**Exercise goal**
Exact transcription with no images: write out all of the entries below.

**Data supplied**
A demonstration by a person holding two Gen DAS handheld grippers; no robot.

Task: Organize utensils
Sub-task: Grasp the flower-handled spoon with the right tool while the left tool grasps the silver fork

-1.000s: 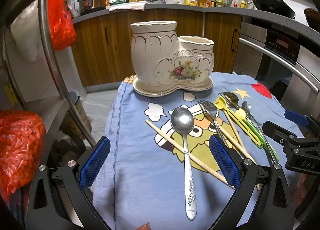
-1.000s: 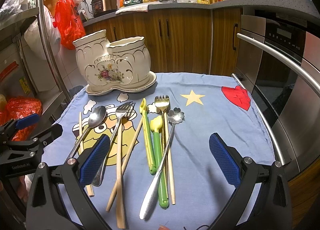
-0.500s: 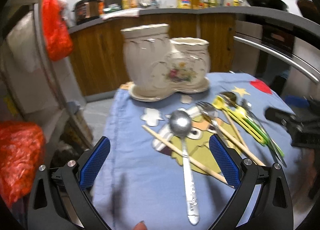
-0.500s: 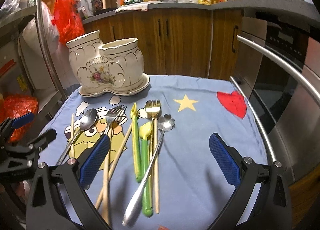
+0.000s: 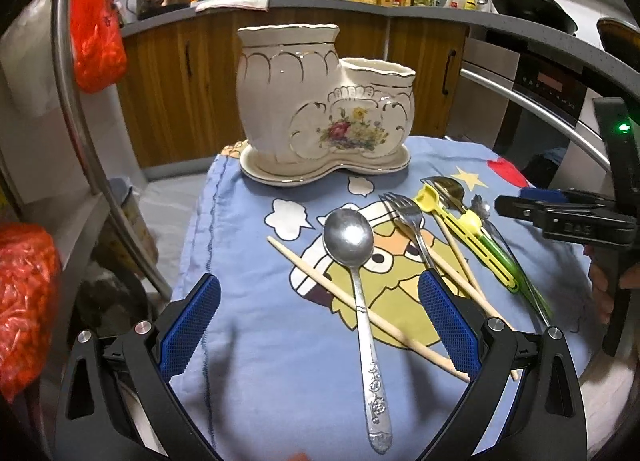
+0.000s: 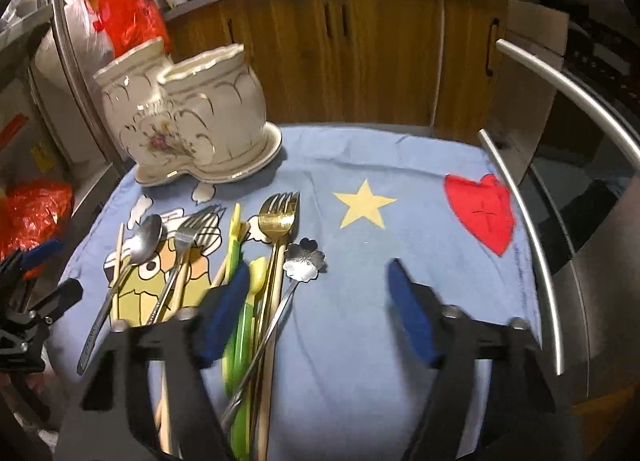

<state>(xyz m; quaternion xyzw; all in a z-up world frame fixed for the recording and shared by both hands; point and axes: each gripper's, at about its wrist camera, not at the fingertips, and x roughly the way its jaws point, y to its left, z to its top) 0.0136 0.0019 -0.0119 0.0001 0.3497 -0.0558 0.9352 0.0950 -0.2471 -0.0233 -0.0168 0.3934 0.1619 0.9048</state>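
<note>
Two ceramic compartments make up the cream utensil holder [image 5: 326, 101]: a tall fluted one joined to a lower rounded one, glossy glaze, gold trim, painted flower bouquet on the front, all sitting on a matching scalloped saucer [image 5: 320, 173]. Whether anything is inside either compartment cannot be told; nothing sticks up above the rims.

Holder stands at the far end of a blue cartoon-print cloth [image 5: 248, 361], soft woven fabric with a yellow star [image 6: 363, 205] and red heart [image 6: 482, 211] printed on it.

Utensils lie loose on the cloth, near the holder but apart from it. Steel spoon [image 5: 358, 261], round bowl, embossed handle, lies across a wooden chopstick [image 5: 320, 273]. Beside it a steel fork [image 5: 406, 217], more wooden chopsticks [image 5: 460, 261], a yellow plastic piece [image 5: 456, 221] with a ribbed stem, a green plastic stick [image 5: 502, 257] and a gold fork [image 6: 278, 221], shiny. Flower-shaped steel spoon [image 6: 305, 256] rests at the right edge of the bunch, its thin handle crossing the others.

Left gripper [image 5: 316, 317] is spread wide, grasping nothing, blue textured pads either side of the steel spoon handle, above the cloth. Right gripper [image 6: 316, 313] is likewise spread and holds nothing; blurred, its left pad overlaps the green and yellow plastic pieces in the view, contact unclear.

Wooden cabinets [image 5: 180, 93] behind, red plastic bag [image 5: 96, 21] hanging at left.
</note>
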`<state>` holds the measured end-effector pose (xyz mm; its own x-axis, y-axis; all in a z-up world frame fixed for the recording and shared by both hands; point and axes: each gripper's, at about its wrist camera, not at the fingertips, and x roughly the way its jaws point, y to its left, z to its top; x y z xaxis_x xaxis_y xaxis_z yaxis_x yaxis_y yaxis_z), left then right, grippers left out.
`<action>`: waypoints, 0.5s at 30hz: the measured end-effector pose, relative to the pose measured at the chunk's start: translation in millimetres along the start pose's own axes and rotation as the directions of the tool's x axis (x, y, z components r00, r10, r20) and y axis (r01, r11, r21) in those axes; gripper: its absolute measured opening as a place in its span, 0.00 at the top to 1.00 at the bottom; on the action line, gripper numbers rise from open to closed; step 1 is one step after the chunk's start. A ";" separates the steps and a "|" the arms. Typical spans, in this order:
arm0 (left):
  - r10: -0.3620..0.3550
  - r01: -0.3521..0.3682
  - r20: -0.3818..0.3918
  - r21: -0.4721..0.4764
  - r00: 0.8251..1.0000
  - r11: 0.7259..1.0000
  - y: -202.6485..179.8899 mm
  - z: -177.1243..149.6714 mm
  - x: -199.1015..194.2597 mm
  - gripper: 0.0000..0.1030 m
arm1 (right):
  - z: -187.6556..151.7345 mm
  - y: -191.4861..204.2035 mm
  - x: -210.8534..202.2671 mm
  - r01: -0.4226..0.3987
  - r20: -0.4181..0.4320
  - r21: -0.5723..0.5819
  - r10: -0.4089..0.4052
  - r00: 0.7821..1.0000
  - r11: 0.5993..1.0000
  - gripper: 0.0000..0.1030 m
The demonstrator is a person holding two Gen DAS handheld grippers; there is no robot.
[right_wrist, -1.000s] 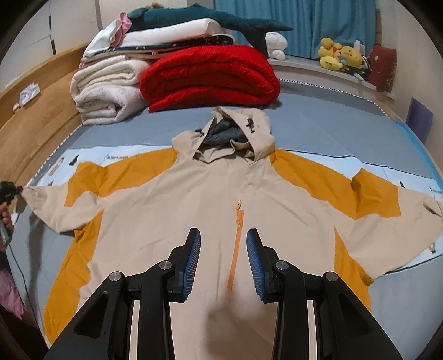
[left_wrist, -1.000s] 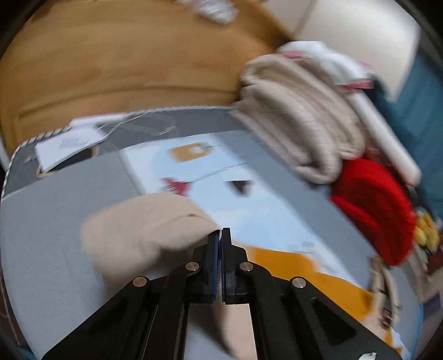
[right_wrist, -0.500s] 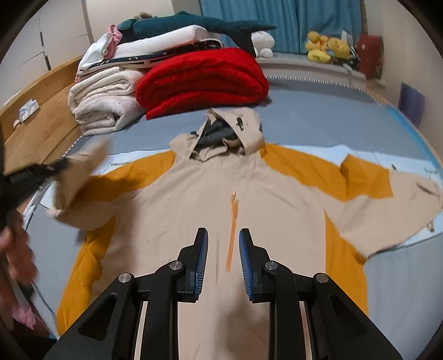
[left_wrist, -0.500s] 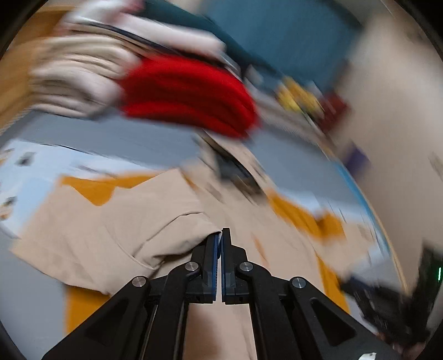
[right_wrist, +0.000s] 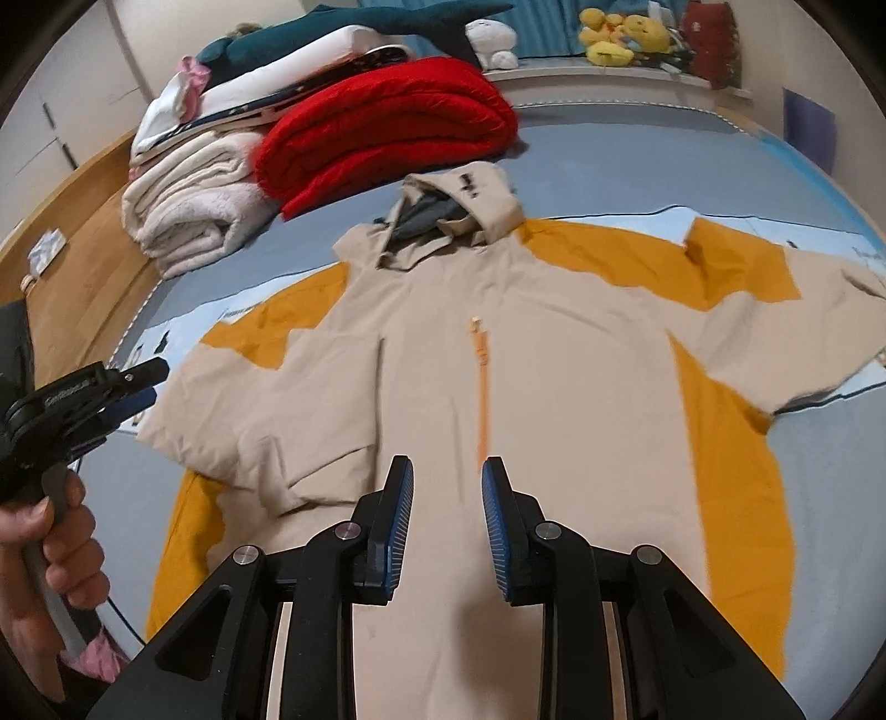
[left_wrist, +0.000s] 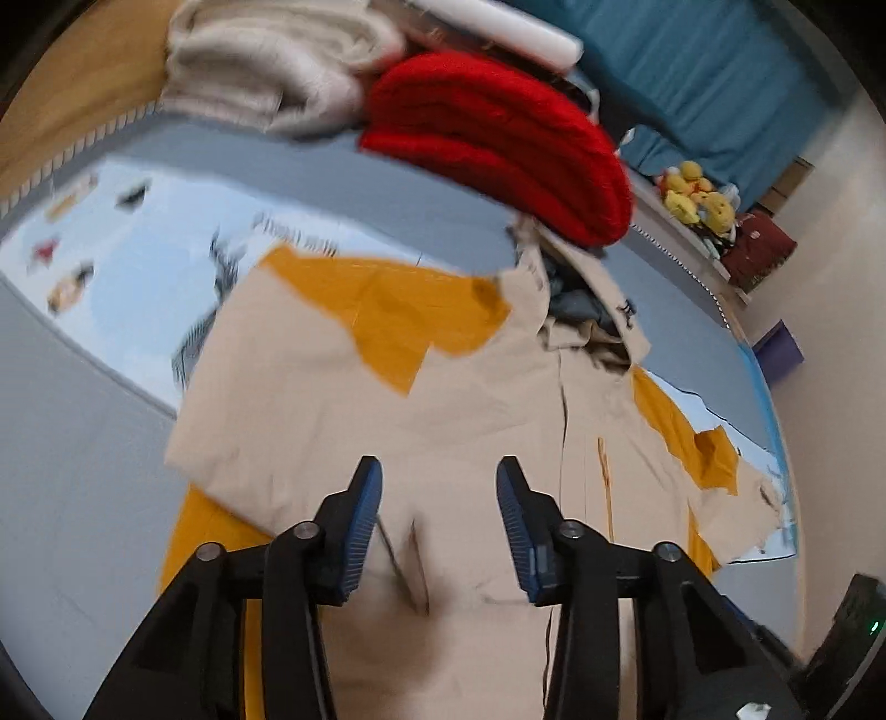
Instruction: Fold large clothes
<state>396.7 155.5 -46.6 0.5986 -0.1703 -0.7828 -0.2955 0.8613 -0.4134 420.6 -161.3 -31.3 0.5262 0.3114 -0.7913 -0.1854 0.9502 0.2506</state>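
Observation:
A beige hooded jacket (right_wrist: 531,354) with orange panels lies front up on the bed; it also shows in the left wrist view (left_wrist: 443,421). Its left sleeve (right_wrist: 266,410) is folded in over the body, while the other sleeve (right_wrist: 775,310) lies spread out to the right. My left gripper (left_wrist: 438,498) is open and empty above the folded sleeve; it shows at the left edge of the right wrist view (right_wrist: 133,387). My right gripper (right_wrist: 446,498) is open and empty over the lower front, just below the orange zipper (right_wrist: 483,399).
A red folded blanket (right_wrist: 387,127) and a stack of cream blankets (right_wrist: 194,210) lie at the head of the bed. A wooden bed frame (right_wrist: 72,277) runs along the left. Plush toys (right_wrist: 620,33) sit on the far ledge. Grey sheet (right_wrist: 747,177) surrounds the jacket.
My left gripper carried the left sleeve in over the jacket body, let go of it and opened. My right gripper narrowed, then widened again, staying over the lower front.

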 end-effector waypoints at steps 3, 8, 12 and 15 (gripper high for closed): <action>-0.065 0.056 -0.151 -0.064 0.986 0.996 14.8 -14.8 30.8 0.65 | -5.5 20.1 6.9 -0.023 -0.006 -0.054 0.023 1.000 0.998 0.73; -0.114 0.070 -0.285 -0.159 0.952 0.985 29.7 -29.7 64.4 0.71 | -11.3 53.6 17.2 -0.061 0.008 -0.179 0.063 0.998 0.982 0.73; -0.122 0.074 -0.323 -0.156 0.938 0.985 29.3 -31.5 80.0 0.76 | -10.5 65.2 26.6 -0.093 -0.002 -0.220 0.095 0.995 0.971 0.73; -0.094 0.046 -0.361 -0.140 0.928 0.989 30.5 -34.3 92.5 0.76 | -4.8 67.4 36.4 -0.106 -0.013 -0.239 0.106 0.994 0.965 0.73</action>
<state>417.5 149.6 -147.5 0.3144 -0.4117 -0.8554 -0.3694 0.7770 -0.5098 423.2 -86.0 -45.9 0.4924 0.4098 -0.7678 -0.4333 0.8805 0.1920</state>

**Exercise solution**
A demonstration by a person holding two Gen DAS handheld grippers; no robot.

Task: Organize utensils
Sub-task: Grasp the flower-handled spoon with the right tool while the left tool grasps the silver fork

-1.000s: 
-1.000s: 
-0.500s: 
-0.500s: 
+0.000s: 
+0.000s: 

<state>(xyz m; quaternion xyzw; all in a z-up world frame fixed for the recording and shared by both hands; point and axes: each gripper's, at about its wrist camera, not at the fingertips, and x roughly the way its jaws point, y to its left, z to its top) 0.0136 0.0019 -0.0119 0.0001 0.3497 -0.0558 0.9352 0.0950 -0.2471 -0.0233 -0.0168 0.3934 0.1619 0.9048</state>
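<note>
Two ceramic compartments make up the cream utensil holder [image 5: 326, 101]: a tall fluted one joined to a lower rounded one, glossy glaze, gold trim, painted flower bouquet on the front, all sitting on a matching scalloped saucer [image 5: 320, 173]. Whether anything is inside either compartment cannot be told; nothing sticks up above the rims.

Holder stands at the far end of a blue cartoon-print cloth [image 5: 248, 361], soft woven fabric with a yellow star [image 6: 363, 205] and red heart [image 6: 482, 211] printed on it.

Utensils lie loose on the cloth, near the holder but apart from it. Steel spoon [image 5: 358, 261], round bowl, embossed handle, lies across a wooden chopstick [image 5: 320, 273]. Beside it a steel fork [image 5: 406, 217], more wooden chopsticks [image 5: 460, 261], a yellow plastic piece [image 5: 456, 221] with a ribbed stem, a green plastic stick [image 5: 502, 257] and a gold fork [image 6: 278, 221], shiny. Flower-shaped steel spoon [image 6: 305, 256] rests at the right edge of the bunch, its thin handle crossing the others.

Left gripper [image 5: 316, 317] is spread wide, grasping nothing, blue textured pads either side of the steel spoon handle, above the cloth. Right gripper [image 6: 316, 313] is likewise spread and holds nothing; blurred, its left pad overlaps the green and yellow plastic pieces in the view, contact unclear.

Wooden cabinets [image 5: 180, 93] behind, red plastic bag [image 5: 96, 21] hanging at left.
</note>
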`<state>` holds the measured end-effector pose (xyz mm; its own x-axis, y-axis; all in a z-up world frame fixed for the recording and shared by both hands; point and axes: each gripper's, at about its wrist camera, not at the fingertips, and x roughly the way its jaws point, y to its left, z to its top; x y z xaxis_x xaxis_y xaxis_z yaxis_x yaxis_y yaxis_z), left then right, grippers left out.
`<action>`: waypoints, 0.5s at 30hz: the measured end-effector pose, relative to the pose measured at the chunk's start: translation in millimetres along the start pose's own axes and rotation as the directions of the tool's x axis (x, y, z components r00, r10, r20) and y axis (r01, r11, r21) in those axes; gripper: its absolute measured opening as a place in its span, 0.00 at the top to 1.00 at the bottom; on the action line, gripper numbers rise from open to closed; step 1 is one step after the chunk's start. A ";" separates the steps and a "|" the arms. Typical spans, in this order:
arm0 (left):
  - r10: -0.3620..0.3550
  - r01: -0.3521..0.3682
  - r20: -0.3818..0.3918
  - r21: -0.4721..0.4764
  - r00: 0.8251..1.0000
  - r11: 0.7259..1.0000
  - y: -202.6485..179.8899 mm
  - z: -177.1243..149.6714 mm
  - x: -199.1015..194.2597 mm
  - gripper: 0.0000..0.1030 m
arm1 (right):
  - z: -187.6556..151.7345 mm
  - y: -191.4861..204.2035 mm
  - x: -210.8534..202.2671 mm
  - r01: -0.4226..0.3987
  - r20: -0.4181..0.4320
  - r21: -0.5723..0.5819
  - r10: -0.4089..0.4052
  - r00: 0.7821..1.0000
  - r11: 0.5993..1.0000
  - gripper: 0.0000..0.1030 m
The demonstrator is a person holding two Gen DAS handheld grippers; there is no robot.
[right_wrist, -1.000s] 
[left_wrist, -1.000s] 
[right_wrist, -0.500s] 
[left_wrist, -0.500s] 
[right_wrist, +0.000s] 
[left_wrist, +0.000s] 
Instruction: Fold large clothes
<state>396.7 155.5 -46.6 0.5986 -0.1703 -0.7828 -0.2955 0.8613 -0.4134 420.6 -161.3 -31.3 0.5262 0.3114 -0.7913 -0.1854 0.9502 0.2506</state>
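Observation:
A beige hooded jacket (right_wrist: 531,354) with orange panels lies front up on the bed; it also shows in the left wrist view (left_wrist: 443,421). Its left sleeve (right_wrist: 266,410) is folded in over the body, while the other sleeve (right_wrist: 775,310) lies spread out to the right. My left gripper (left_wrist: 438,498) is open and empty above the folded sleeve; it shows at the left edge of the right wrist view (right_wrist: 133,387). My right gripper (right_wrist: 446,498) is open and empty over the lower front, just below the orange zipper (right_wrist: 483,399).
A red folded blanket (right_wrist: 387,127) and a stack of cream blankets (right_wrist: 194,210) lie at the head of the bed. A wooden bed frame (right_wrist: 72,277) runs along the left. Plush toys (right_wrist: 620,33) sit on the far ledge. Grey sheet (right_wrist: 747,177) surrounds the jacket.
My left gripper carried the left sleeve in over the jacket body, let go of it and opened. My right gripper narrowed, then widened again, staying over the lower front.
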
 end-effector waypoints at steps 3, 8, 12 and 15 (gripper high for closed): <action>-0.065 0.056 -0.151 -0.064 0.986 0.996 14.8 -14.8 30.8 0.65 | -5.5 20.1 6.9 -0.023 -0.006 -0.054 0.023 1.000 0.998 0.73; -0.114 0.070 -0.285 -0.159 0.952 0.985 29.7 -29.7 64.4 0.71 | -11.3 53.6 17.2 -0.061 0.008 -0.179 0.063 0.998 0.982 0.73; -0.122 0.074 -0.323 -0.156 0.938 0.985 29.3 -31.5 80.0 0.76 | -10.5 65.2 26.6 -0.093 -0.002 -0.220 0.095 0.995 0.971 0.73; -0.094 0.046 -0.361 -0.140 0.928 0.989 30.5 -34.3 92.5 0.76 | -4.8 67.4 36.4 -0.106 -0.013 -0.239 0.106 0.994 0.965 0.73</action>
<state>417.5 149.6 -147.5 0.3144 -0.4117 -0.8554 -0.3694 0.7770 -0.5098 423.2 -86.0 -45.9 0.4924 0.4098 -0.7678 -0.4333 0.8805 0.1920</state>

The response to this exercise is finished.